§ Exercise details
The complete listing should be copied out exactly.

[[ Supplied information, beginning ]]

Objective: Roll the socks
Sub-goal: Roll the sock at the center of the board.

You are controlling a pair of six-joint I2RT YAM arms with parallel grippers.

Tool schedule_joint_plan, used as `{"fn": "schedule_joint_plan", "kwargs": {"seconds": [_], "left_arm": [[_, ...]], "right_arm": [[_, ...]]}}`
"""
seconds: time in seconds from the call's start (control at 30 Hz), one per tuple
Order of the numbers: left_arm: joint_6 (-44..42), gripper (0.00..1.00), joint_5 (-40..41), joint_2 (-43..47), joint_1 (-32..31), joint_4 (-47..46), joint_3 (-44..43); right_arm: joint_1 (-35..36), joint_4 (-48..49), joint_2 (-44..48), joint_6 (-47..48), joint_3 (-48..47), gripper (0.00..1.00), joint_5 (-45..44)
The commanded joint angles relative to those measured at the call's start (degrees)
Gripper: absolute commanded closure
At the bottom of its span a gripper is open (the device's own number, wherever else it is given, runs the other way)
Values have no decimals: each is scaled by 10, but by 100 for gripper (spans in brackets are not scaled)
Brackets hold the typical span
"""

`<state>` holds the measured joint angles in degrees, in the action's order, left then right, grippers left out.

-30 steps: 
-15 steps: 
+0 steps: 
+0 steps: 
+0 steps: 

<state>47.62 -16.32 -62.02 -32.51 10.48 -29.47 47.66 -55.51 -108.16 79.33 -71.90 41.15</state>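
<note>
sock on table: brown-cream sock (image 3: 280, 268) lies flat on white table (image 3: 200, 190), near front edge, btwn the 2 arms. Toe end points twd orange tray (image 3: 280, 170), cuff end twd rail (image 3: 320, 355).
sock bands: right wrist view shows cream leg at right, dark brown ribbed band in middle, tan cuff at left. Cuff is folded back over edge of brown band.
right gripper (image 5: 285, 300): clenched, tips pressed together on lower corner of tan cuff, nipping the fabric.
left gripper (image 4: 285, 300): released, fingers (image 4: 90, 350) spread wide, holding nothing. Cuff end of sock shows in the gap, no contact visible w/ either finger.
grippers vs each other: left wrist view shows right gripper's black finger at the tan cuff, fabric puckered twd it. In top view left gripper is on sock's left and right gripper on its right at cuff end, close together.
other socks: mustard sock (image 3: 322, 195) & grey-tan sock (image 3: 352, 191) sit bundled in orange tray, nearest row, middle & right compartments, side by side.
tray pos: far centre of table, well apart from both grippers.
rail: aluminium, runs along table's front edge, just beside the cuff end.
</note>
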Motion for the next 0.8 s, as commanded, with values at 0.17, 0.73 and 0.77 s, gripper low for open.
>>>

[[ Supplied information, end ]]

§ Exercise solution
Objective: Roll the socks
Sub-goal: Roll the sock at the center of the board.

You are controlling a pair of six-joint I2RT YAM arms with parallel grippers.

Tool schedule_joint_plan, used as `{"fn": "schedule_joint_plan", "kwargs": {"seconds": [_], "left_arm": [[_, ...]], "right_arm": [[_, ...]]}}`
"""
seconds: time in seconds from the call's start (control at 30 Hz), one per tuple
Order of the numbers: left_arm: joint_6 (-44..42), gripper (0.00..1.00), joint_5 (-40..41), joint_2 (-43..47), joint_1 (-32..31), joint_4 (-47..46), joint_3 (-44..43); right_arm: joint_1 (-35..36), joint_4 (-48..49), joint_2 (-44..48), joint_6 (-47..48), joint_3 (-48..47), gripper (0.00..1.00), joint_5 (-45..44)
The commanded joint angles relative to those measured at the call's start (degrees)
Gripper: absolute commanded closure
At the bottom of its span a gripper is open (the device's own number, wherever else it is given, runs the other way)
Values have no decimals: each is scaled by 10, but by 100 for gripper (spans in brackets are not scaled)
Brackets hold the typical span
"""

`<state>` holds the measured joint angles in degrees, in the action's order, left then right, grippers left out.

-30 steps: 
-15 steps: 
+0 steps: 
+0 steps: 
+0 steps: 

<state>47.62 -16.32 -62.02 -32.51 10.48 -29.47 47.66 -55.51 -108.16 79.33 -71.90 41.15</state>
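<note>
sock on table: brown-cream sock (image 3: 280, 268) lies flat on white table (image 3: 200, 190), near front edge, btwn the 2 arms. Toe end points twd orange tray (image 3: 280, 170), cuff end twd rail (image 3: 320, 355).
sock bands: right wrist view shows cream leg at right, dark brown ribbed band in middle, tan cuff at left. Cuff is folded back over edge of brown band.
right gripper (image 5: 285, 300): clenched, tips pressed together on lower corner of tan cuff, nipping the fabric.
left gripper (image 4: 285, 300): released, fingers (image 4: 90, 350) spread wide, holding nothing. Cuff end of sock shows in the gap, no contact visible w/ either finger.
grippers vs each other: left wrist view shows right gripper's black finger at the tan cuff, fabric puckered twd it. In top view left gripper is on sock's left and right gripper on its right at cuff end, close together.
other socks: mustard sock (image 3: 322, 195) & grey-tan sock (image 3: 352, 191) sit bundled in orange tray, nearest row, middle & right compartments, side by side.
tray pos: far centre of table, well apart from both grippers.
rail: aluminium, runs along table's front edge, just beside the cuff end.
</note>
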Motion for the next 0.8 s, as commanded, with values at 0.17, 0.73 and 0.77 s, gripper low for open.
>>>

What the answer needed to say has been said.